BUMP!!!!!! There will be a large display of vintage bikes at the show from the Rolling Relics so come on out and see some rare bikes!!!!


----------



## JAF/CO (Oct 12, 2011)

*Great bike show stockton*

THIS WAS A GREAT SHOW LAST YEAR
IT ALSO  HAS A LARGE CUSTOM CAR SHOW 
AND A LARGE SWAP MEET WITH EVERY THING


----------



## JAF/CO (Oct 13, 2011)

*Bike show and swap meet  stockton ca*

YOU DON"T WANT TO MISS IT
http://i927.photobucket.com/albums/ad113/slick1941/Photo588smallerPP.jpg


----------



## slick (Oct 13, 2011)

This will be an AWESOME SHOW!!! The giveaway bike i'm building is almost done!!!! BTW it's a custom vintage schwinn so bring lots of money for the raffle. There will be lots of other parts being raffled off as well from many of the local bike shop owners as well and their will also be bicycle show shirts that are hot off the presses for sale also.
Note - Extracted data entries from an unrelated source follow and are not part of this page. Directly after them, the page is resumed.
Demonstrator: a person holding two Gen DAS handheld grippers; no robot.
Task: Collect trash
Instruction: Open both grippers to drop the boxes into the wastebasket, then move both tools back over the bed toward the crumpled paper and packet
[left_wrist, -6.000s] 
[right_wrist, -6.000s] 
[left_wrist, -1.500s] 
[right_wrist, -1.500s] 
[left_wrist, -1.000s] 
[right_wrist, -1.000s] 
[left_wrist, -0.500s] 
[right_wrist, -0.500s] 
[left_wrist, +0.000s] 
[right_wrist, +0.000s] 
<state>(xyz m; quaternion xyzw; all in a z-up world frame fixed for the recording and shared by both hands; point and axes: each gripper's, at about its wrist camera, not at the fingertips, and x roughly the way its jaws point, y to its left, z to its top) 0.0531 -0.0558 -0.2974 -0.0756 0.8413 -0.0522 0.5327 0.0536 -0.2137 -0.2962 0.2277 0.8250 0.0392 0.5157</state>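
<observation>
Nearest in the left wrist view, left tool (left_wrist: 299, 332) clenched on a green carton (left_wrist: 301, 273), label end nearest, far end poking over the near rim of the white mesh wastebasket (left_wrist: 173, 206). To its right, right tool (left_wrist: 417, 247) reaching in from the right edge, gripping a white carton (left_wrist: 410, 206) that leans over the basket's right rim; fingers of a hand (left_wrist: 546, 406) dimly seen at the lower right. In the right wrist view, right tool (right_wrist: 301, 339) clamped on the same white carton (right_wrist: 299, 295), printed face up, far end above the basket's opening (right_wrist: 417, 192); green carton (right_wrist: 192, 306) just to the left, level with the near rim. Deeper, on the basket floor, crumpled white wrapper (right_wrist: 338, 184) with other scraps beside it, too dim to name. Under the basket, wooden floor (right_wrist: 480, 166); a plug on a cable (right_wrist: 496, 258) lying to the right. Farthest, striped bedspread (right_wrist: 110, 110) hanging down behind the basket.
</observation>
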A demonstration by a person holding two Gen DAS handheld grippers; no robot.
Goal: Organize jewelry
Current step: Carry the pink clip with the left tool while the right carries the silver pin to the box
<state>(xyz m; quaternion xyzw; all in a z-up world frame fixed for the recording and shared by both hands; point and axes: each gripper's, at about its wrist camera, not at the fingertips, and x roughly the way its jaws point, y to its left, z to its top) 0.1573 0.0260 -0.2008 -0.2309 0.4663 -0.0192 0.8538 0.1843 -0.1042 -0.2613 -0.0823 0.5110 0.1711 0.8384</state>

The Rolling Relics will have a HUGE display of vintage rare bikes. Did I mention there will be bike swap stuff there also? You might just find that special part you need for a project. And the 1 and only Adam   Karfer67 will be there pinstriping anything you want!!! Oya and Model cars in the adjacent building that our good friend Bob puts on that show so there is something for everyone here. Bring the family and come on out for LOTS of fun!! If you havn't noticed, i'm just a tad excited!!!


----------